Groupon’s mission is to become the daily habit in local commerce and fulfill our purpose of building strong communities through thriving small businesses by connecting people to a vibrant, global marketplace for local services, experiences, and goods. In the process, we’re positively impacting the lives of millions of customers and merchants globally. Even with thousands of employees spread across multiple continents, we still maintain a culture that inspires innovation, rewards risk-taking, and celebrates success. If you want to take more ownership of your career, then you're ready to be part of Groupon.
At Groupon, we know that great people make great companies. We're a "best of both worlds" kind of company. We're big enough to have the resources and scale, but small enough that a single person has a surprising amount of autonomy and can make a meaningful impact. We're curious, fun, a little intense, and kind of obsessed with helping local businesses thrive. Does that sound like a compelling place to work?
The Data Engineering team at Groupon is at the heart of all things “data”, working on designing and building the next-generation data pipelines for data science/machine learning community users. Our mission is to empower data analysts & data scientists across all business units to make better business decisions. This role offers a unique combination of skills in computer science (distributed systems, big data), cloud, scalable, and high-performance production systems.
Key Responsibilities
- Design, and implement the data pipelines providing access to large datasets and transforming power for data across the org.
- Write complex but efficient code to transform raw & curated data into business questions-oriented datasets and data visualizations.
- Work with big data and distributed systems using technologies such as Spark, AWS EMR, GCP DataProc, and Python.
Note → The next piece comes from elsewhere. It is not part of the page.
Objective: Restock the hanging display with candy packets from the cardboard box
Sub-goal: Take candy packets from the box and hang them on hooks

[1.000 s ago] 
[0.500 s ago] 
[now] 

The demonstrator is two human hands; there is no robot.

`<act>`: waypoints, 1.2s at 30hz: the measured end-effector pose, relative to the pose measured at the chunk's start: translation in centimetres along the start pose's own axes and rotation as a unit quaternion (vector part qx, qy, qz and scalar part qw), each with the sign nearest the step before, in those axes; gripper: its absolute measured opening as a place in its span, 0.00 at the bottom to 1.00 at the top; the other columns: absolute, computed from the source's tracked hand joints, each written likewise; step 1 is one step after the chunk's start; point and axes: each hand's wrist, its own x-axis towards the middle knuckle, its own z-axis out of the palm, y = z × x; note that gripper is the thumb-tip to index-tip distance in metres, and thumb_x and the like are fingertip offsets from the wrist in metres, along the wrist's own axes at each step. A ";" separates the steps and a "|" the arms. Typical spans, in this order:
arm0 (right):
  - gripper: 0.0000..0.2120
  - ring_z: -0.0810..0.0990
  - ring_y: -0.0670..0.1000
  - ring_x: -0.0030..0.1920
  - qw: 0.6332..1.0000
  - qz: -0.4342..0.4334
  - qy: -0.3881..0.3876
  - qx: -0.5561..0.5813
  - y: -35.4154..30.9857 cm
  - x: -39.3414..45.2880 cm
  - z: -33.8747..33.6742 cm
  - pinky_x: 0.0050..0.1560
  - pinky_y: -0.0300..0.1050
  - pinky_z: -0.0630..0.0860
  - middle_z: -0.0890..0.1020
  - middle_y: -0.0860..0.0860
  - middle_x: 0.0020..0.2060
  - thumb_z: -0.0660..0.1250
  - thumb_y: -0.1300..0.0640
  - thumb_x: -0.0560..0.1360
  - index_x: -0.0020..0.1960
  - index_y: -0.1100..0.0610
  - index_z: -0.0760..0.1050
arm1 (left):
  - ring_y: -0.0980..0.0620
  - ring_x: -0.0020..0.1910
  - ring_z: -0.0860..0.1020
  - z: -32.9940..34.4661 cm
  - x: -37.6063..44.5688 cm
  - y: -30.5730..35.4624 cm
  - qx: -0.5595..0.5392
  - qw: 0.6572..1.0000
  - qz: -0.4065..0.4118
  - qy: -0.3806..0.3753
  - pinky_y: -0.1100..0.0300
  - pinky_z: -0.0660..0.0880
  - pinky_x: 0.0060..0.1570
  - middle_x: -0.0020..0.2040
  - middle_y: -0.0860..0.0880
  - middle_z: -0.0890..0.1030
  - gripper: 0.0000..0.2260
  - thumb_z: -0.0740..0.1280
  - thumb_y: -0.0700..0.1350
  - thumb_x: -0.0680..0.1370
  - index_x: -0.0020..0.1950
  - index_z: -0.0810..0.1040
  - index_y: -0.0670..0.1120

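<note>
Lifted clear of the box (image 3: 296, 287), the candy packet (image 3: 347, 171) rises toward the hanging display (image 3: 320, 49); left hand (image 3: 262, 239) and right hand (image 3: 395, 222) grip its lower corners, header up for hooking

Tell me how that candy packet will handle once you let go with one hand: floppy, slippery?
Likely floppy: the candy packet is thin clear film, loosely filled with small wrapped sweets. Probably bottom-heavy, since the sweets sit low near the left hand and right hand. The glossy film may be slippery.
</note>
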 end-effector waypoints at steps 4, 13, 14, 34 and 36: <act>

- Actively contribute to the adoption of strong software architecture, development of best practices, and new technologies. We are always improving the process of building software; we need you to help contribute.
- Interface with other technology teams to extract, transform, and load data from a wide variety of data sources using open sources and AWS/GCP big data technologies
- Explore and learn the latest GCP/AWS technologies to provide new capabilities and increase efficiency
- Collaborate with Business Users, Infra Engineers, Data Scientists to recognize and help adopt best practices in data gathering and transforming big data
- Identify, design, and develop new tools and processes to improvise the data storage and compute to help the Data Engineering and Data Consumption teams and users
- Interface directly with stakeholders, gather requirements, and owing automated end-to-end data engineering solutions.
- Provide technical leadership and mentoring to other engineers for best practices in data engineering.
Preferred Qualifications
- Bachelor’s degree in computer science, mathematics, or a related technical field
- 5+ years of relevant employment experience in data engineering or related fields.
- Good Experience in the programming language, preferably python.
- At least 4 years experience in Spark development
- At least 1 year of experience with Airflow, NiFi, Luigi, or Azkaban
- A clear understanding of testing methodologies and AWS Best Practices
- A big plus if you have GCP/AWS experience and/or Certification
- Proficient in big data technologies (e.g. Hadoop, Hive, Spark, EMR)
- Excellence in technical communication and experience working directly with stakeholders
- Experience maintaining data pipelines using big data technologies like Hadoop, Hive, Spark, EMR, etc.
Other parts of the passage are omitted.